Our hopes for a new normal

We don’t want to go back to “normal” when we emerge from our isolation. We want more justice. We want the fault lines and failures of our current economic system to compel a new narrative.

A world that puts people over profit and redresses historical economic injustice will give us freedom unlike any that neoliberal democracy has delivered. As we grieve for the loss of the world before Covid-19 and the devastation it has caused -- the lost lives and wrecked families and the dreams you were forced to undream -- let’s take heart in the brave people, ideas, and movements who are building a better world for our children. The citizens from all walks of life organising assemblies and committees across all parts of life to create truly people-powered futures.

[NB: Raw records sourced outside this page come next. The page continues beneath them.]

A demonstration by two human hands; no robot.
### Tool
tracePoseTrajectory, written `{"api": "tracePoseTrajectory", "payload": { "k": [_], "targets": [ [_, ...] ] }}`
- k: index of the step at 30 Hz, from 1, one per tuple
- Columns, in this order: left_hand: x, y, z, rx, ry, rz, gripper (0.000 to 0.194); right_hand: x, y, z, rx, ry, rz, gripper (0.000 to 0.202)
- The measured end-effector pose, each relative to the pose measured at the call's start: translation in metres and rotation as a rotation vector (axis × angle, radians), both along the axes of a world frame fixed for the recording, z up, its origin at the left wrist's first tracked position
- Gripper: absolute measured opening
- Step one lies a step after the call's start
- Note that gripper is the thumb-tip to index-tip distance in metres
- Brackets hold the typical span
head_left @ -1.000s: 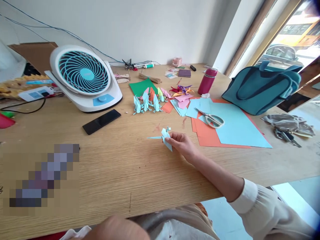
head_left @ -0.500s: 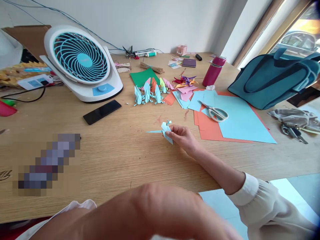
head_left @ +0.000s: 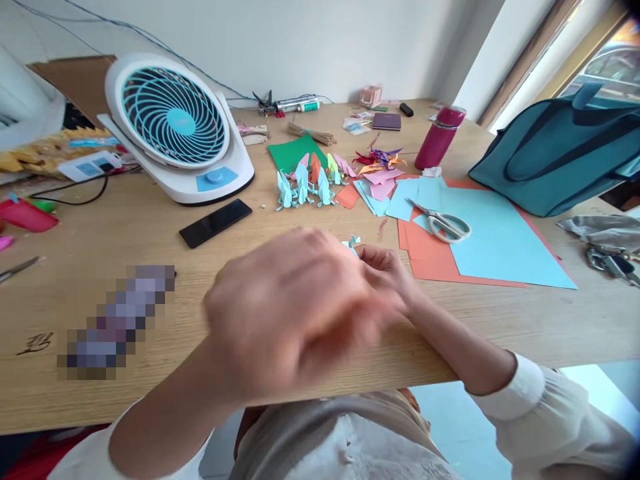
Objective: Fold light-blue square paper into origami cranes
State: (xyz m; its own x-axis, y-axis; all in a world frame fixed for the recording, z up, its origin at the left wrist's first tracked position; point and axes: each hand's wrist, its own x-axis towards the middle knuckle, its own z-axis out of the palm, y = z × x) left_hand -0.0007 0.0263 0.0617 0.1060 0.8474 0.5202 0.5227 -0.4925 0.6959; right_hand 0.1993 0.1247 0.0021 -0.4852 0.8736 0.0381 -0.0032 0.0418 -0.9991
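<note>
My right hand [head_left: 387, 270] pinches a small light-blue folded paper figure [head_left: 353, 241] over the middle of the wooden table. Only the figure's curled tip shows; the rest is behind my left hand [head_left: 290, 300]. That hand is raised close to the camera, blurred by motion, with its back towards me. Its fingers are smeared and partly hidden, so I cannot tell whether they hold anything. Beyond my hands stand several folded paper figures [head_left: 303, 185] in light blue, pink, orange and yellow-green.
Scissors [head_left: 447, 225] lie on light-blue sheets [head_left: 505, 233] over orange paper [head_left: 435, 260] at right. Behind are a magenta bottle [head_left: 437, 143] and a teal bag [head_left: 545, 160]. A white fan [head_left: 175, 120], a black phone [head_left: 216, 223] and a pixelated object [head_left: 120, 320] occupy the left.
My left hand has come up from the bottom edge and now covers most of the paper figure. My right hand still holds the figure. The view has shifted slightly.
</note>
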Motion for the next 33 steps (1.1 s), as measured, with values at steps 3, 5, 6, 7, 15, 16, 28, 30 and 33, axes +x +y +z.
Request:
{"api": "tracePoseTrajectory", "payload": {
  "k": [3, 5, 6, 7, 15, 16, 28, 30, 33],
  "targets": [
    [0.004, 0.044, 0.017, 0.048, -0.014, 0.056, 0.031, 0.000, 0.000, -0.004, 0.012, -0.044, 0.026, 0.046],
    [0.004, 0.068, 0.009, -0.095, -0.082, -0.041, 0.024, 0.000, 0.000, -0.006, 0.024, -0.057, 0.064, 0.043],
    [0.003, 0.076, 0.002, -0.193, -0.127, -0.122, 0.024, 0.000, -0.001, -0.006, 0.026, -0.062, 0.088, 0.042],
    [0.003, 0.081, -0.005, -0.284, -0.160, -0.187, 0.028, 0.000, -0.002, -0.005, 0.019, -0.066, 0.113, 0.041],
    [0.003, 0.078, -0.023, -0.664, -0.443, -0.536, 0.023, -0.003, -0.010, -0.002, -0.102, -0.082, 0.366, 0.044],
    [0.003, 0.079, -0.023, -0.680, -0.454, -0.550, 0.024, -0.003, -0.010, -0.004, -0.100, -0.081, 0.373, 0.044],
    [-0.004, 0.078, -0.030, -0.802, -0.635, -0.575, 0.016, -0.001, -0.009, -0.006, -0.131, -0.064, 0.391, 0.044],
    [-0.002, 0.077, -0.033, -0.810, -0.661, -0.595, 0.016, -0.001, -0.010, -0.007, -0.138, -0.058, 0.394, 0.044],
    [0.000, 0.078, -0.036, -0.810, -0.753, -0.619, 0.020, -0.001, -0.010, -0.007, -0.124, -0.070, 0.387, 0.044]
  ]
}}
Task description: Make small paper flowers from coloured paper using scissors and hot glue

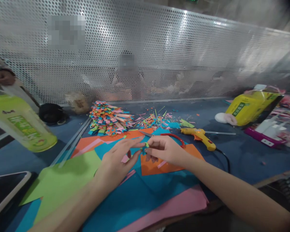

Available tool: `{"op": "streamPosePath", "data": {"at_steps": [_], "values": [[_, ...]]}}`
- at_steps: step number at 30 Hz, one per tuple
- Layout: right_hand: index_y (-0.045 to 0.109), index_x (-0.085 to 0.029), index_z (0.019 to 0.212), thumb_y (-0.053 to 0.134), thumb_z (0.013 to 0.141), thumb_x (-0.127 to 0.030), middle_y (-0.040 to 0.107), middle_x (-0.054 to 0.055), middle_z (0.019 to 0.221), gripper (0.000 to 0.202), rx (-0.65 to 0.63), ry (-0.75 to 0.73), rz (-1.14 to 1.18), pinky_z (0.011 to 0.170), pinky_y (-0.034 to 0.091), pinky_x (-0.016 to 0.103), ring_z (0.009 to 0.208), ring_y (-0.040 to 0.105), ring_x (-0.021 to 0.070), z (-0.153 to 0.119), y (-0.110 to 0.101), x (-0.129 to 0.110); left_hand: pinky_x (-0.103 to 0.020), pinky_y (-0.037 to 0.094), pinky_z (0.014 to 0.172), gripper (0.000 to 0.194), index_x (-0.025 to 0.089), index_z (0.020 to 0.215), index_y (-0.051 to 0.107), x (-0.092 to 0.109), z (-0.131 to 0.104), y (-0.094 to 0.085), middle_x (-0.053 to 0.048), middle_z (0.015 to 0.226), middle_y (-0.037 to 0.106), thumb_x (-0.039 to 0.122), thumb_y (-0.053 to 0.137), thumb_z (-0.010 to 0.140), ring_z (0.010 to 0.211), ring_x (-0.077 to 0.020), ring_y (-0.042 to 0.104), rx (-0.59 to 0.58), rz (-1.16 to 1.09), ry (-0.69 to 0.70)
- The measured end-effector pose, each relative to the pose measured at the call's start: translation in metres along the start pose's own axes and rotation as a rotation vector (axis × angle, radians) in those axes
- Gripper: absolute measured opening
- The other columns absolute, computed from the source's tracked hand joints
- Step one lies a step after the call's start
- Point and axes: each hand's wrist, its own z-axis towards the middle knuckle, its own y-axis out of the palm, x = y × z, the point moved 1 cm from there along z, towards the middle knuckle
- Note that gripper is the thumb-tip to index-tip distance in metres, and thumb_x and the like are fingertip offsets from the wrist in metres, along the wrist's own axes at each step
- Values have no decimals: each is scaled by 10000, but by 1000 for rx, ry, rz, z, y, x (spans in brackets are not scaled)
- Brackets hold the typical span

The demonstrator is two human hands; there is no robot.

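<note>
A small folded paper piece (145, 150), green and blue, is between my hands above the sheets. My right hand (164, 149) pinches it with thumb and bent fingers. From the other side, my left hand (119, 155) meets it with the thumb and forefinger tips, the forefinger stretched long across the top. Beneath lie an orange sheet (174, 158), a large blue sheet (140, 190), a green sheet (70, 177) and a pink sheet (169, 209). Red-handled scissors (180, 139) rest just behind my right hand, partly hidden by it.
Behind stand a cone of layered paper strips (110, 119) and a heap of paper scraps (154, 120). A yellow glue gun (200, 137) with its cord lies right. Clear glue sticks (73, 141), a green bottle (26, 124) and a phone (7, 190) are left; a purple power strip (265, 137) is far right.
</note>
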Motion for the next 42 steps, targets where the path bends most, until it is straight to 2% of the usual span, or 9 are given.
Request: {"op": "streamPosePath", "data": {"at_steps": [5,11,17,25,28,32,35,40,42], "values": [[497,-166,717,506,735,-197,599,4,617,37,37,-31,-179,412,421,168,560,578,109,-2,1,1,-237,464,626,336,232,1094,473,0,0,-1,25,826,648,187,535,767,565,-87,508,-38,-31,-77],[518,-152,702,511,715,-151,571,-10,598,15,88,-200,-390,486,416,178,543,541,87,-2,0,4,-205,441,614,406,267,1141,434,0,1,1,51,820,601,174,537,759,599,-76,499,-105,-62,-165],[537,-147,706,513,712,-144,564,-11,620,25,89,-266,-473,505,396,177,554,510,79,-1,-2,7,-212,436,626,434,277,1173,402,0,-1,0,44,833,562,147,502,772,620,-77,498,-158,-108,-177],[550,-149,718,523,716,-141,577,-9,633,27,100,-261,-462,522,406,189,566,512,82,0,-2,6,-217,429,622,236,243,980,478,3,0,0,43,807,560,135,494,771,618,-77,495,-212,-141,-221],[549,-154,729,517,736,-173,583,-6,641,38,101,-243,-431,519,417,192,571,526,85,-1,-2,6,-223,439,619,251,251,1005,471,3,-1,1,40,816,558,154,499,776,615,-72,499,-215,-211,-263],[536,-167,739,506,760,-222,593,-5,639,66,92,-174,-336,516,444,204,563,546,94,-2,-2,4,-230,465,629,336,254,1094,436,1,0,3,20,824,535,157,501,778,702,-87,534,-142,-410,-360],[516,-169,728,503,769,-243,591,2,629,86,90,-148,-241,512,453,208,559,551,96,-2,-1,2,-210,466,572,389,246,1114,413,1,2,4,-3,865,517,182,547,755,775,-110,535,-64,-547,-413],[499,-172,753,508,778,-267,584,-4,627,98,62,-120,-89,520,461,209,533,541,82,0,0,5,-205,467,539,385,227,1081,426,2,5,5,-24,906,541,219,583,730,751,-111,538,-18,-608,-499],[487,-173,745,515,774,-272,584,-9,616,107,62,-105,-63,496,451,198,513,534,76,0,0,5,-212,478,551,372,223,1081,435,2,4,5,-28,904,550,229,576,736,758,-116,543,12,-578,-491]]}}
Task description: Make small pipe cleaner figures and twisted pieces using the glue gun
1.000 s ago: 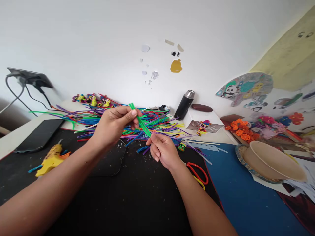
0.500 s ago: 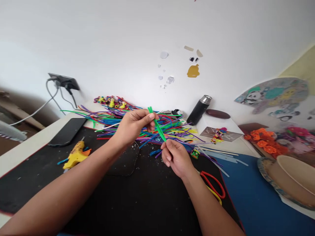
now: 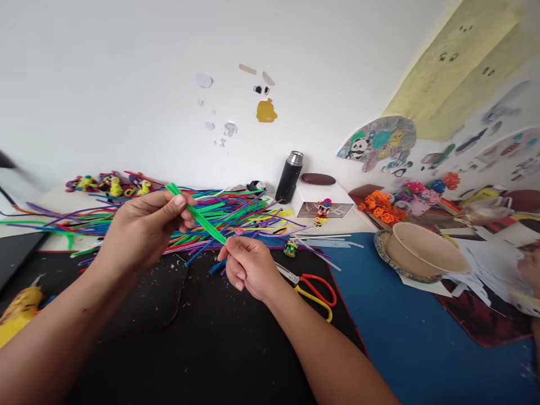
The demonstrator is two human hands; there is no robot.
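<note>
Between my two hands stretches a slim bundle of green pipe cleaners, slanting down to the right. My left hand pinches its upper end, with short tips poking out past the thumb. At the lower end, my right hand is closed on the bundle with thumb and fingers. Behind both hands lies a heap of loose pipe cleaners in many colours. Scissors with one red and one yellow handle rest by my right forearm on the black mat.
A black thermos stands by a white box. Small figures lie at the back left, another near the scissors. At left is a yellow glue gun. A bowl sits right; another person's hand shows beyond.
My view has swung to the right, bringing in the bowl, more of the wall and another person's hand. Both hands still hold the green bundle; more of the scissors shows.
</note>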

This idyllic image of the world is not only possible. It is already happening. It’s happening in changes wrought already and in demands gaining ground. This, in part, is what led the UN Secretary General himself to join the call, stating, “The recovery from the COVID-19 crisis must lead to a different economy.”

As Arundhati Roy so eloquently puts it, “Whatever it is, coronavirus has made the mighty kneel and brought the world to a halt like nothing else could…. And in the midst of this terrible despair, it offers us a chance to rethink the doomsday machine we have built for ourselves. Nothing could be worse than a return to normality.”